It won't help sweltering Washington, DC nor even likely boost sales of deicing salt in Argentina, but that country's national weather service yesterday reported the first major snow in Buenos Aires since June 22, 1918, according to the Manchester Guardian (credit: their photo above). What would Al Gore say?

Meanwhile, in the face of politically-correct "conventional wisdom" on "climate change," former VP Gore was challenged to a bet on the future of climate change. Reports today's Wall Street Journal:

J. Scott Armstrong, a professor at the University of Pennsylvania's Wharton School and expert on long range forecasting, has offered to bet Al Gore $10,000 that he can do a better job of predicting the future of climate change than the UN's Intergovernmental Panel on Climate Change, whose forecasts of rising temperatures are cited in virtually every media account. Mr. Armstrong and a colleague, Kesten Green of New Zealand's Monash University, examined the IPCC's work for last month's 27th Annual International Symposium on Forecasting and found it essentially valueless according to established principles of forecasting. "Claims that the Earth will get warmer have no more credence than saying that it will get colder," concluded the two.

So what's Prof. Armstrong's own climate prediction? No change at all. "The methodology was so poor that I thought a bet based on complete ignorance of the climate could do better," says Mr. Armstrong. "We call it 'the naïve model.' Things won't change."

Professor Armstrong is the author of Long-Range Forecasting -- the most frequently cited book on forecasting methods -- and Principles of Forecasting, which was voted a "favorite book" by researchers and practitioners associated with the International Institute of Forecasters. If Mr. Gore accepts his challenge, Prof. Armstrong has proposed that each man put $10,000 into a charitable trust at a reputable brokerage house. The winner would then choose a charity to receive the total amount.

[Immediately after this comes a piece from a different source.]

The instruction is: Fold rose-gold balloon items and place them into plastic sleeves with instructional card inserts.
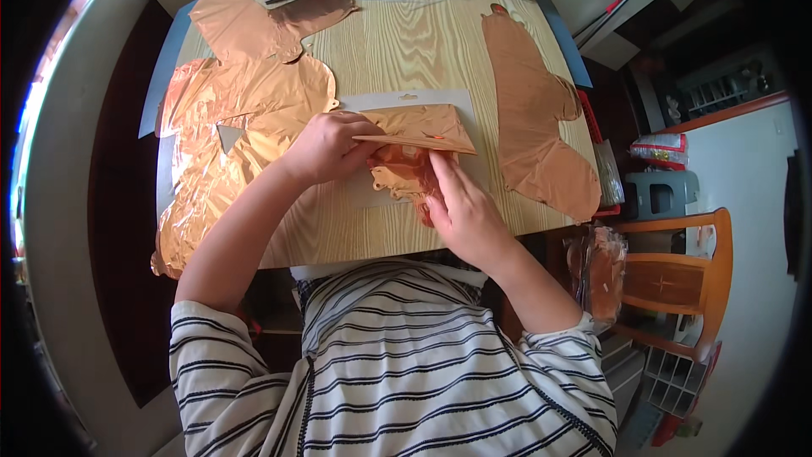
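1. Folded copper foil [423, 122] is laid over the white card [444, 98], long axis left-right; shiny, crumpled part is bunched toward the card's near edge.
2. Foil's left end is pinched by the left hand [326, 148]; near part is touched by the right hand [468, 216], grip cannot be told.
3. Wrinkled foil sheet [254, 106] is spread left of the card, duller foil piece [533, 101] right.

I see glare [41, 89], blown white, beyond the left edge of the table [414, 51]; the foil [249, 101] there glints. Past the right edge, the shelf [723, 95] sits dim. Straight lines bow toward the black rim.
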Motion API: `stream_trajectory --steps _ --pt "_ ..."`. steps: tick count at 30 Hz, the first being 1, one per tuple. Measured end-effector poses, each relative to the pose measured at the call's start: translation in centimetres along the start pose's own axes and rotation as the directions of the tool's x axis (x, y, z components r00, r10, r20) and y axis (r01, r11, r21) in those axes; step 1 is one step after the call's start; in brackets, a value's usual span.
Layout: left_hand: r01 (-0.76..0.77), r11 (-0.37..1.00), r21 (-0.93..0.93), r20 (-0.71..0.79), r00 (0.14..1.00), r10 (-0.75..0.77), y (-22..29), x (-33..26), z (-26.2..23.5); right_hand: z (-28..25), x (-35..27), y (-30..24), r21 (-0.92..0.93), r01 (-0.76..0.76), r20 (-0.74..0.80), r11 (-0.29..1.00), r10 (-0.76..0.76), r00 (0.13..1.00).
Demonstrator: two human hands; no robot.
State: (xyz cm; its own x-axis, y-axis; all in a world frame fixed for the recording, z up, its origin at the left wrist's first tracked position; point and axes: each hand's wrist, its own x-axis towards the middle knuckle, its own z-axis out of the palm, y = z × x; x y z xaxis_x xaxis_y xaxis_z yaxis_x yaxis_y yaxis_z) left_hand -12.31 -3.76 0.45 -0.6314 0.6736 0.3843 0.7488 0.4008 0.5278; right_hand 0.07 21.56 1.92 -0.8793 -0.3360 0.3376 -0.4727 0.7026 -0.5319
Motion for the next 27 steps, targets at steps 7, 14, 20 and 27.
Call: stream_trajectory --steps 7,14,20,27 --pt "-0.043 0.999 -0.024 -0.043 0.998 0.042 0.2 0.1 0.0 -1.6 -1.9 1.1 -0.074 0.174 0.262 0.982 -0.149 0.954" --pt "-0.087 0.993 -0.078 -0.013 0.996 0.086 -0.1 -0.1 0.3 -1.5 -2.5 1.5 0.014 0.18 0.209 0.984 -0.179 0.961" --pt "0.06 0.989 -0.137 0.031 0.998 -0.057 0.1 0.4 -0.6 -1.8 -1.1 3.1 0.028 0.236 0.238 0.971 -0.236 0.942" --pt "0.146 0.979 -0.14 0.084 0.987 -0.135 0.0 0.7 -0.6 -1.6 0.0 3.0 -0.085 0.346 0.238 0.934 -0.318 0.918"
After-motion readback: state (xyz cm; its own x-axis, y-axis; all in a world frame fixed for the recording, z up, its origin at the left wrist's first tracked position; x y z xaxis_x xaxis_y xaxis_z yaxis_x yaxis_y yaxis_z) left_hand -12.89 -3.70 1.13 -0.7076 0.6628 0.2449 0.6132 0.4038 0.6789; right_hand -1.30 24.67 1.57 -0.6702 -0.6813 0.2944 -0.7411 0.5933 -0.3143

So far, no response from Mr. Gore. Perhaps he read about Buenos Aires.

So much has been written, particularly over the past week or so, about the series of 5-4 votes in the U.S. Supreme Court where President Bush's most enduring legacy is being recorded. While much has been made about the Court's ruling outlawing race-based discrimination and restoring the erosion of political free speech under the McCain-Feingold campaign finance "reform," other less-discussed opinions will have far-reaching impacts on the salt industry.

Perhaps most important among them was the June 25th decision in National Ass'n of Home Builders v. Defenders of Wildlife . The Supreme Court reversed an appeals court ruling that had, in effect, established the Endangered Species Act (ESA) as a super-statute that was given priority when its dictates conflicted with other laws. This grew out of the infamous "snail darter" case thirty years ago that held the ESA "require[s federal] agencies to afford first priority to the declared national policy of saving endangered species." The NAHB ruling examined a conflict of the ESA with the Clean Water Act and the court ruled that the agencies should consult together to resolve the problem, not sacrifice pollution control rules as the preferred outcome. The ESA has been employed regarding solar salt production and this ruling is a step forward for rational (and more flexible) public policy.